● Assigned task
Please transcribe the listing in its entirety, character for character.

● Data block
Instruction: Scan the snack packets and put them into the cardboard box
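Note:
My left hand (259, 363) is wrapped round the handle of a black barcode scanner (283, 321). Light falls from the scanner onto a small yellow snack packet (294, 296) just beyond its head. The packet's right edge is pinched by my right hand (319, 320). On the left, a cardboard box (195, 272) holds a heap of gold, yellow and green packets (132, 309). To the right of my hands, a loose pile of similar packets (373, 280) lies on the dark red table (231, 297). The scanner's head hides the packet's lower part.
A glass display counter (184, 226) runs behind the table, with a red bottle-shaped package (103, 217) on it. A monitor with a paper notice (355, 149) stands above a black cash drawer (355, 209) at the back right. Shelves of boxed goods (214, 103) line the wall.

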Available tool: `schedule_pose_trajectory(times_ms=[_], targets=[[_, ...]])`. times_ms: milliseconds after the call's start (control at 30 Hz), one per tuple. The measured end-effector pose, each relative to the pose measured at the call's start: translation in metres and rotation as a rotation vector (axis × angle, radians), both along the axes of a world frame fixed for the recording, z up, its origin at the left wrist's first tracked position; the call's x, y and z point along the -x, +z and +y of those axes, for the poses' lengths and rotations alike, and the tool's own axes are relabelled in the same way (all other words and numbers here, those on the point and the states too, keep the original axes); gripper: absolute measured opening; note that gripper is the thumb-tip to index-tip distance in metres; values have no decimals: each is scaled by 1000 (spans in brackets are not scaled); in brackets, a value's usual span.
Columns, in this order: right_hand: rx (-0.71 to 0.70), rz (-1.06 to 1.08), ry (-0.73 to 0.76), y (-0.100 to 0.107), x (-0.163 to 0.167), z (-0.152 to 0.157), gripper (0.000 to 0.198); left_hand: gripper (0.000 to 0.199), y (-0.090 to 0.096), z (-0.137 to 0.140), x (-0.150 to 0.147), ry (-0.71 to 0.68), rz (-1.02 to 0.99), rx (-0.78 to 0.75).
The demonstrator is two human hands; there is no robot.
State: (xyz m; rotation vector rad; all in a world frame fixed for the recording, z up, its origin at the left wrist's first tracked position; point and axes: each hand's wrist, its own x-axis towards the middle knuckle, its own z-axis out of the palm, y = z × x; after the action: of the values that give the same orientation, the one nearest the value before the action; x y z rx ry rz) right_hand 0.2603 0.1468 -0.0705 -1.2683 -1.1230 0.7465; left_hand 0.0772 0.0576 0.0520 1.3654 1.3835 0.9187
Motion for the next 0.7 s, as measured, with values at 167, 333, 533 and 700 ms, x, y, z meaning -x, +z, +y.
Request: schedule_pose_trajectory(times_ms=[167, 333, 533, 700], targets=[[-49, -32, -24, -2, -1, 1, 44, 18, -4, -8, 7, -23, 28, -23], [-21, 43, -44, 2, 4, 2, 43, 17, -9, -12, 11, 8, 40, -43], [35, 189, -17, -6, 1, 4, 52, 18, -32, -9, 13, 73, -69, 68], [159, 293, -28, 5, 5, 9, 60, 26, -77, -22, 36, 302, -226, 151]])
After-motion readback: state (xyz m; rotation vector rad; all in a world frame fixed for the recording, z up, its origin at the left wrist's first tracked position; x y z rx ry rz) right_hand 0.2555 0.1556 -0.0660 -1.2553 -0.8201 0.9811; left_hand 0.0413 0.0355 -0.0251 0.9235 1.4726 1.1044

● Final answer
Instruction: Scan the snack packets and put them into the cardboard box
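Note:
My left hand (259, 363) is wrapped round the handle of a black barcode scanner (283, 321). Light falls from the scanner onto a small yellow snack packet (294, 296) just beyond its head. The packet's right edge is pinched by my right hand (319, 320). On the left, a cardboard box (195, 272) holds a heap of gold, yellow and green packets (132, 309). To the right of my hands, a loose pile of similar packets (373, 280) lies on the dark red table (231, 297). The scanner's head hides the packet's lower part.
A glass display counter (184, 226) runs behind the table, with a red bottle-shaped package (103, 217) on it. A monitor with a paper notice (355, 149) stands above a black cash drawer (355, 209) at the back right. Shelves of boxed goods (214, 103) line the wall.
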
Available tool: `schedule_pose_trajectory(times_ms=[_], targets=[[_, ...]])`. times_ms: milliseconds after the call's start (control at 30 Hz), one per tuple. The measured end-effector pose, each relative to the pose measured at the call's start: translation in metres and rotation as a rotation vector (axis × angle, radians), both along the axes of a world frame fixed for the recording, z up, its origin at the left wrist's first tracked position; the call's x, y and z point along the -x, +z and +y of those axes, for the poses' lengths and rotations alike, and the tool's own axes are relabelled in the same way (all other words and numbers here, those on the point and the states too, keep the original axes); gripper: absolute measured opening; note that gripper is the thumb-tip to index-tip distance in metres; values have no decimals: each is scaled by 1000 (spans in brackets are not scaled); in brackets, a value's usual span.
Columns, in this order: right_hand: rx (-0.71 to 0.70), rz (-1.06 to 1.08), ry (-0.73 to 0.76), y (-0.100 to 0.107), x (-0.163 to 0.167), z (-0.152 to 0.157), gripper (0.000 to 0.198); left_hand: gripper (0.000 to 0.199), y (-0.090 to 0.096), z (-0.137 to 0.140), x (-0.150 to 0.147), ry (-0.71 to 0.68), rz (-1.02 to 0.99), rx (-0.78 to 0.75).
The demonstrator is two human hands; there is no robot.
State: (xyz m; rotation vector rad; all in a world frame fixed for the recording, z up, its origin at the left wrist's first tracked position; point and axes: each hand's wrist, its own x-axis towards the middle knuckle, its own z-axis out of the palm, y = z × x; after the action: of the values that give the same orientation, the one nearest the value before the action; x y z rx ry rz) right_hand 0.2603 0.1468 -0.0705 -1.2683 -1.1230 0.7465; left_hand 0.0772 0.0576 0.0520 1.3654 1.3835 0.9187
Motion for the next 0.7 s, as measured, with values at 167, 333, 533 and 700 ms, x, y, z meaning -x, +z, +y.
Request: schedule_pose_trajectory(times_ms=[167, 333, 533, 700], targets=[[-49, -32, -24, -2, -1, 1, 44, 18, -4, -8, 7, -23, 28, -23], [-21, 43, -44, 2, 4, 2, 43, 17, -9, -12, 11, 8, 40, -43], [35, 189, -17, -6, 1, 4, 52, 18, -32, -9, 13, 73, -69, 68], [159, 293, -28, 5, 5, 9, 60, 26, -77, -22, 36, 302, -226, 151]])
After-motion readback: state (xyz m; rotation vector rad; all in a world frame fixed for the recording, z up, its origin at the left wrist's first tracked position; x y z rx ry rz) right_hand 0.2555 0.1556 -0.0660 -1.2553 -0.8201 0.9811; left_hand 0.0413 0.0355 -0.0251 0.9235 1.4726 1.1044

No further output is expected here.